Une chorale cinglée de hippies californiens sème la joie.
C’est le grand vent qui souffle ici dans les prairies américaines. Il passe par des trompettes agitées, des chorales possédées et démesurées, des refrains gonflés comme drap au mistral : Bodies Of Water hurle ainsi un gospel blanc, effaré, survolté – et franchement, ça fait un peu peur la nuit. Il ne s’est même pas écoulé un an depuis le premier album du groupe, le pourtant déjà opulent Ears Will Pop & Eyes Will Blink mais à l’évidence le gisement est trop fécond pour tolérer l’économie. C’est donc dans une effervescence de sons et d’idées – qui doivent autant à Ennio Morricone qu’à Arcade Fire, au krautrock qu’au prog-rock, au psychédélisme ensoleillé des sixties qu’aux musiques rurales de la grande dépression – que les Californiens assemblent ces chansons grandiloquentes et illogiques.

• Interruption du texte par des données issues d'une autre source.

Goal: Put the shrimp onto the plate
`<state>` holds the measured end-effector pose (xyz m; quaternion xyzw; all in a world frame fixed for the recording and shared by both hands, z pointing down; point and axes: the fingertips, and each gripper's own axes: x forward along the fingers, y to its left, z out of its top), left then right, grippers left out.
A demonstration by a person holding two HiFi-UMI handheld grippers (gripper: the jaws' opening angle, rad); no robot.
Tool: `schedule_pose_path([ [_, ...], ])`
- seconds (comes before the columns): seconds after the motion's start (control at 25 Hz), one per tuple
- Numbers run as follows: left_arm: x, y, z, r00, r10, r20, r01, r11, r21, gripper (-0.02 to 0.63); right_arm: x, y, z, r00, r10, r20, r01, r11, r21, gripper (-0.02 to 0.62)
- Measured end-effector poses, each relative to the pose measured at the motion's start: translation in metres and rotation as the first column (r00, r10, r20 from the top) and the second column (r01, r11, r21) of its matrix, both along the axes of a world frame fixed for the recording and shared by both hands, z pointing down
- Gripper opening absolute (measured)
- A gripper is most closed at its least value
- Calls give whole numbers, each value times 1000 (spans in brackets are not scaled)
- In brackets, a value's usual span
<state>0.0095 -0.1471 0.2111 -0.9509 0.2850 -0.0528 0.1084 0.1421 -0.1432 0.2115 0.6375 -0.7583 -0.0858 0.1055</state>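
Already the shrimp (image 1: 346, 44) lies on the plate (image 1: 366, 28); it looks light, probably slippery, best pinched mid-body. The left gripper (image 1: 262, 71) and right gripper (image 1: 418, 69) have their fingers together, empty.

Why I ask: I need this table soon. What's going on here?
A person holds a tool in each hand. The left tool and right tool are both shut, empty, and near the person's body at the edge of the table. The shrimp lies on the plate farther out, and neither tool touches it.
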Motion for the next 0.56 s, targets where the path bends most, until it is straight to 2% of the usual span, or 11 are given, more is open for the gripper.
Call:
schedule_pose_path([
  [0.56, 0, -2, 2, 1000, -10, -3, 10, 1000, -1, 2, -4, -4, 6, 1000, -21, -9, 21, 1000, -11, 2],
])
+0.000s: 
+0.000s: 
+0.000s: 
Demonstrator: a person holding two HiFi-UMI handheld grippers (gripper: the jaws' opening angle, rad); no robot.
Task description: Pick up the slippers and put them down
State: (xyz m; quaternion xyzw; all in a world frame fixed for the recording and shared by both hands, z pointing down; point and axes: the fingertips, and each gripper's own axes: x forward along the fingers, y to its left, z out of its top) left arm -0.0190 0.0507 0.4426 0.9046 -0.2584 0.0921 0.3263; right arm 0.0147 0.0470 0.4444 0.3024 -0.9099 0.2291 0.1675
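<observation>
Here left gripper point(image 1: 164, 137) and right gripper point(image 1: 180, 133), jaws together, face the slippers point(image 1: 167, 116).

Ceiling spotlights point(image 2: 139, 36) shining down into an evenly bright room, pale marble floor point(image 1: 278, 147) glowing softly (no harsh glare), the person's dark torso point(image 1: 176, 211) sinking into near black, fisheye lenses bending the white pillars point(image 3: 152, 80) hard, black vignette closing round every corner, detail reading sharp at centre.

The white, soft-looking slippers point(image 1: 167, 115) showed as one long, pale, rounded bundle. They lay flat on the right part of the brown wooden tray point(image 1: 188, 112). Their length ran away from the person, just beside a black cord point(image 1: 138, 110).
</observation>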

Mais tout cela ne pourrait être que constructions intellectuelles, voire mathématiques, s’il n’y avait la ferveur et l’emphase d’un chant tellement habité (le magnifique et cintré Water Here) qu’on se croirait parachuté, barbu et hagard, dans une de ces familles hippies qui hantaient dans les sixties les montagnes de Californie– de la Manson Family à The Source Family. C’est pourtant sans le décorum un peu Disneyworld de Polyphonic Spree que cette troupe mixte ressuscite cet esprit libertaire et extravagant, avec une urgence et une foi qui font déjà de ce A Certain Feeling l’un des meilleurs amis des autoradios de l’été – surtout dans le désert, après avoir pique-niqué de cactus. De la sunshine-pop, mais pour les jours où le sunshine est menacé par l’orage. Fantastique.